Task item ->
Please reproduce the entire listing exactly.

○ ○ ○ ○ ○

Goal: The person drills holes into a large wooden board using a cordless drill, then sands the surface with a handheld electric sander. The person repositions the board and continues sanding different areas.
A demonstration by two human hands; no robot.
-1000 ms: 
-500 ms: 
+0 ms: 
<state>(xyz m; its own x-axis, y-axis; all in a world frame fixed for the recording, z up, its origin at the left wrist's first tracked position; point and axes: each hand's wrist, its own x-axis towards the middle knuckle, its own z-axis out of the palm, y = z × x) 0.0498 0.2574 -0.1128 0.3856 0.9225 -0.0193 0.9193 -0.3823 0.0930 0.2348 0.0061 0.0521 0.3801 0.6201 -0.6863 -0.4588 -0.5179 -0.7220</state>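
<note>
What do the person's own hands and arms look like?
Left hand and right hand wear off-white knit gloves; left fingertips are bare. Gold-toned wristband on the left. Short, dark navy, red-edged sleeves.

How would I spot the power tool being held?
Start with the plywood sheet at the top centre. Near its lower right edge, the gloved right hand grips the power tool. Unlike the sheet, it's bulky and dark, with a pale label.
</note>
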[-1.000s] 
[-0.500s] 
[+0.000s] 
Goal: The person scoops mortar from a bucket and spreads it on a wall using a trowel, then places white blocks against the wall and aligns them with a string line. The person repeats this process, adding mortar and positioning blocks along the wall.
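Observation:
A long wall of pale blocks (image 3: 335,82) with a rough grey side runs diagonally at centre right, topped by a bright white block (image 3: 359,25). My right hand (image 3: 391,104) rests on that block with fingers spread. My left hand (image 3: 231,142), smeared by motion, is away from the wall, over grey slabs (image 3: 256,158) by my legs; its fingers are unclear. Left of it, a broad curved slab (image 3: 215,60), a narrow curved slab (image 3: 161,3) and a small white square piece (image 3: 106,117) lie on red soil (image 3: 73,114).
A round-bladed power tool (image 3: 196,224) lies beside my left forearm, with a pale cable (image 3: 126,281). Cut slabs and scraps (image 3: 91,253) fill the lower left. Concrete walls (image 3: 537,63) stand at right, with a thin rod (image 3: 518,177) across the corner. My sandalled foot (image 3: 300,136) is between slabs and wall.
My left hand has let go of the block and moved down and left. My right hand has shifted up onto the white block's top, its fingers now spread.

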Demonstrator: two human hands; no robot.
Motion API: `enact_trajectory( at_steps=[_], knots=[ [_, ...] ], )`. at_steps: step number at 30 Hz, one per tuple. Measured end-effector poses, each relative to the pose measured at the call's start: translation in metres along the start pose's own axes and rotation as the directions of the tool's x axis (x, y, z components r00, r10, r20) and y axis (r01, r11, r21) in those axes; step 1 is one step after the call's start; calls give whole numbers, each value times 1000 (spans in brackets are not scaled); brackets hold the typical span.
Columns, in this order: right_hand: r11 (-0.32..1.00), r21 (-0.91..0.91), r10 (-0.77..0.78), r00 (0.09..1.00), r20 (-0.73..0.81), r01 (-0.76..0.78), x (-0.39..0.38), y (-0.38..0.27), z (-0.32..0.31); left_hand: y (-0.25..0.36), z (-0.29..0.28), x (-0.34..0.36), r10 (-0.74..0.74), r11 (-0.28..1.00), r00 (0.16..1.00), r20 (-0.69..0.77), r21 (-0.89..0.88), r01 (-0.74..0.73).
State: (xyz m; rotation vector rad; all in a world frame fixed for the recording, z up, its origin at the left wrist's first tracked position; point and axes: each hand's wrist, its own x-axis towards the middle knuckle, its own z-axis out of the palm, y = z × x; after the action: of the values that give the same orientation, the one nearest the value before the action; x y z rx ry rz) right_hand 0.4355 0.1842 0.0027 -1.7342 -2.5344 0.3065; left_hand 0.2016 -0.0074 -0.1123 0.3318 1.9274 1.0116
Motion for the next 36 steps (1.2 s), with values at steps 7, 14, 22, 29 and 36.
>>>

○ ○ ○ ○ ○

Final answer ->
Goal: The person drills holes into a large wooden board using a cordless drill, then sands the surface with a handheld electric sander. The person repositions the board and continues sanding different areas.
A demonstration by two human hands; no robot.
-1000 ms: 
-500 ms: 
+0 ms: 
<state>(xyz m; its own x-axis, y-axis; all in a world frame fixed for the recording, z up, its origin at the left wrist's first tracked position; point and axes: each hand's wrist, its own x-axis towards the middle knuckle, its own z-axis out of the palm, y = z × x) 0.0498 0.2574 -0.1128 0.3856 0.9225 -0.0193 0.9193 -0.3823 0.0930 0.2348 0.0061 0.0521 0.3801 0.6201 -0.6863 -0.4588 -0.5179 -0.7220</state>
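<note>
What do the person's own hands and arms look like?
Left hand and right hand wear off-white knit gloves; left fingertips are bare. Gold-toned wristband on the left. Short, dark navy, red-edged sleeves.

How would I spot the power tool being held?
Start with the plywood sheet at the top centre. Near its lower right edge, the gloved right hand grips the power tool. Unlike the sheet, it's bulky and dark, with a pale label.
</note>
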[-1.000s] 
[-0.500s] 
[+0.000s] 
Goal: The person scoops mortar from a bucket and spreads it on a wall using a trowel, then places white blocks against the wall and aligns them with a string line. The person repeats this process, adding mortar and positioning blocks along the wall.
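Observation:
A long wall of pale blocks (image 3: 335,82) with a rough grey side runs diagonally at centre right, topped by a bright white block (image 3: 359,25). My right hand (image 3: 391,104) rests on that block with fingers spread. My left hand (image 3: 231,142), smeared by motion, is away from the wall, over grey slabs (image 3: 256,158) by my legs; its fingers are unclear. Left of it, a broad curved slab (image 3: 215,60), a narrow curved slab (image 3: 161,3) and a small white square piece (image 3: 106,117) lie on red soil (image 3: 73,114).
A round-bladed power tool (image 3: 196,224) lies beside my left forearm, with a pale cable (image 3: 126,281). Cut slabs and scraps (image 3: 91,253) fill the lower left. Concrete walls (image 3: 537,63) stand at right, with a thin rod (image 3: 518,177) across the corner. My sandalled foot (image 3: 300,136) is between slabs and wall.
My left hand has let go of the block and moved down and left. My right hand has shifted up onto the white block's top, its fingers now spread.
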
Demonstrator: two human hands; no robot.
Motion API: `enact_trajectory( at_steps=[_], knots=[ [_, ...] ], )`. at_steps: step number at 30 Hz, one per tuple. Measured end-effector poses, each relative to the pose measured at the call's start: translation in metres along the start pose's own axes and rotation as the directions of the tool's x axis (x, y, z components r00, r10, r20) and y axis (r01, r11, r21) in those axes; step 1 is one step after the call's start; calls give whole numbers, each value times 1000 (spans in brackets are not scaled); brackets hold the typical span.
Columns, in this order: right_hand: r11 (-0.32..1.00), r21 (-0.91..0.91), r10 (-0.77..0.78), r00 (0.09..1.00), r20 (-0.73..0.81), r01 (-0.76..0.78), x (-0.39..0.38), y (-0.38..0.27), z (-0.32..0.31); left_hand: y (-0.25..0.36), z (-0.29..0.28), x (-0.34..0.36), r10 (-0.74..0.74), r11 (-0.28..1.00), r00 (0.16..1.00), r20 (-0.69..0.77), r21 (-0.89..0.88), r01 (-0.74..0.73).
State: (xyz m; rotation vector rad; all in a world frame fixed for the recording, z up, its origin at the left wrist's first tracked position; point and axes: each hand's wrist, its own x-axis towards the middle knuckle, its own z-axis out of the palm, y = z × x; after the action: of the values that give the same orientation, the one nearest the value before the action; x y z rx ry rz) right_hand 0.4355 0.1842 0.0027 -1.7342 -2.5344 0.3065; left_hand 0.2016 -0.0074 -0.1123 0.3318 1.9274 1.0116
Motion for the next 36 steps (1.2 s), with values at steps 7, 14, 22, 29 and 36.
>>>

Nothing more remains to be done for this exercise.